SpaceX Now One Of The World’s Most Valuable Privately-Held Companies

In a short period of time, SpaceX has become a huge success, as has the commercial space launch industry.

SpaceX Launch

SpaceX, the company owned by Elon Musk that has been at the forefront of a growing private space launch industry, is now one of the most valuable privately-held companies in the world:

SAN FRANCISCO — SpaceX, the rocket maker founded by billionaire Elon Musk, has raised up to $350 million in new financing and is now valued at around $21 billion, making it one of the most valuable privately held companies in the world.

SpaceX’s new financing was disclosed in public filings that were obtained by Equidate, a marketplace for private company stock. SpaceX declined to comment.

With the latest funding round, SpaceX joins an elite club of seven venture-backed companies valued at $20 billion or more around the world, according to research firm CB Insights. Investors have poured money into the companies, many of which operate capital intensive businesses such as Uber and Airbnb, even as smaller start-ups have gone public and have seen their valuations waver.

Snap, the messaging and entertainment company, went public in March at a market capitalization of $24 billion, which has since fallen to about $16.5 billion. Meal delivery company Blue Apron went public last month at a market capitalization of $1.9 billion, which was less than its private market valuation; that has since dropped to around $1.3 billion.

Still, investors have long believed that a handful of companies have the potential to become globally dominant businesses. Five companies based in the United States that are valued at more than $20 billion — including Uber, Airbnb and WeWork — have upended established industries like transportation and real estate. Palantir, the analytics company that is in the $20 billion-plus valuation club, is vying to become a major government contractor, as is SpaceX.

The two other closely held companies valued at more than $20 billion are in China — ride-hailing company Didi Chuxing and consumer electronics maker Xiaomi.

SpaceX’s latest funding nearly doubles the valuation of the company, which was pegged at around $11 billion when it raised $1 billion from Fidelity and Google in 2015. Previous investors in SpaceX include venture capital firms Founders Fund and DFJ.

SpaceX is best known for Mr. Musk’s goal of colonizing Mars, but it is also a key player in the business of sending commercial satellites into space.

In September, the company suffered a major setback when one of its Falcon 9 rockets caught fire on the launchpad and exploded, destroying a $200 million satellite. SpaceX resumed launching in January, and, after years of failing to meet its promises, the company has finally achieved a steady cadence, with 10 launches already this year. By the end of the year, SpaceX hopes to finally get its bigger, years-delayed Falcon Heavy rocket off the ground.
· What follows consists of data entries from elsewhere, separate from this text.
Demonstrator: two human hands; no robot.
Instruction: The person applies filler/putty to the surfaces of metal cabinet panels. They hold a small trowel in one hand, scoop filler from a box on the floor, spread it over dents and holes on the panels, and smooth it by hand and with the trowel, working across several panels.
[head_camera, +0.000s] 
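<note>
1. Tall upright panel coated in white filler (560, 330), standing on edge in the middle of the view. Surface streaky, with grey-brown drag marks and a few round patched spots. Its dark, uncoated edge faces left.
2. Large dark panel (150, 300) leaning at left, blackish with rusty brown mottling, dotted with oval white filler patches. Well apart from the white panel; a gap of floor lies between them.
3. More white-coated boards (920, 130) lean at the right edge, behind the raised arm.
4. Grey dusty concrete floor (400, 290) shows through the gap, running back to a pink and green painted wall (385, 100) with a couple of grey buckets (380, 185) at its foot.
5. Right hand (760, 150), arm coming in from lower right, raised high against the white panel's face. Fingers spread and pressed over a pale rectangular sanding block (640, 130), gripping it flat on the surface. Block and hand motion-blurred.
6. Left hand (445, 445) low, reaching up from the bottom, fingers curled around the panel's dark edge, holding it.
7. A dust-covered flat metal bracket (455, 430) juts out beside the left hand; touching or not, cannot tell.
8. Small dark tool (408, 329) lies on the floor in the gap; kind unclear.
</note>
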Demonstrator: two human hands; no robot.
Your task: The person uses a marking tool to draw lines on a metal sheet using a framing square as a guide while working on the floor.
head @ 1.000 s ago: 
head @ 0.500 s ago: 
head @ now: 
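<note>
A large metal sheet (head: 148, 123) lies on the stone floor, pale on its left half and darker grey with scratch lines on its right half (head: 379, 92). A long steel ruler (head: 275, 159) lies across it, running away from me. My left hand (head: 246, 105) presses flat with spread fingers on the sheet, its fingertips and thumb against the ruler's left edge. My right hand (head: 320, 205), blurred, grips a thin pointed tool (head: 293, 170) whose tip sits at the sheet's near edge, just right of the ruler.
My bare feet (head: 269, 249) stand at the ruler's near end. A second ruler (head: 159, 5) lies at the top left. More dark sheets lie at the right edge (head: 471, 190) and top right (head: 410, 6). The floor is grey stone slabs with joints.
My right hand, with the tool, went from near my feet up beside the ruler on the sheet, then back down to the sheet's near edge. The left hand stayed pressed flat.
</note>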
In March, the company launched a partly used, less expensive rocket, with the aim of bringing down the cost of sending supplies into space. Replicating such flights with reusable rockets is key for Mr. Musk’s vision of sending people to Mars.

“It means you can fly and refly an orbital class booster, which is the most expensive part of the rocket,” Mr. Musk said at the time.

Notwithstanding last September’s setback, SpaceX has been the most prominent and most successful of all the companies seeking to gain ground in the private space launch business. For example, it has become the near-exclusive source of launch vehicles for cargo runs to the International Space Station from the United States and is currently working with NASA on a version of its Dragon delivery vehicle that can take astronauts to and from the ISS on a reliable basis. If that’s successful, then the United States will no longer have to rely on the Russian space program and its decades-old Soyuz spacecraft to get astronauts to the station, and will be able to concentrate NASA’s manned efforts on more ambitious projects such as a return to the Moon that is currently planned for some time in the 2020s. Eventually, of course, there is the goal of getting a manned mission to Mars, and Elon Musk, the founder and principal owner of SpaceX who also owns and operates electric car pioneer Tesla Motors, has his own goal of getting there before any conceivable or proposed government-led effort. Much of that depends on the success of the upcoming Falcon Heavy rocket, which would both allow SpaceX to propel satellites into higher orbits, an advance that would be of great help in giving it expanded access to launching satellites for the Federal Government or foreign nations, although it would be presumably limited in its ability to enter into those contracts by the need to get clearance from Washington, D.C.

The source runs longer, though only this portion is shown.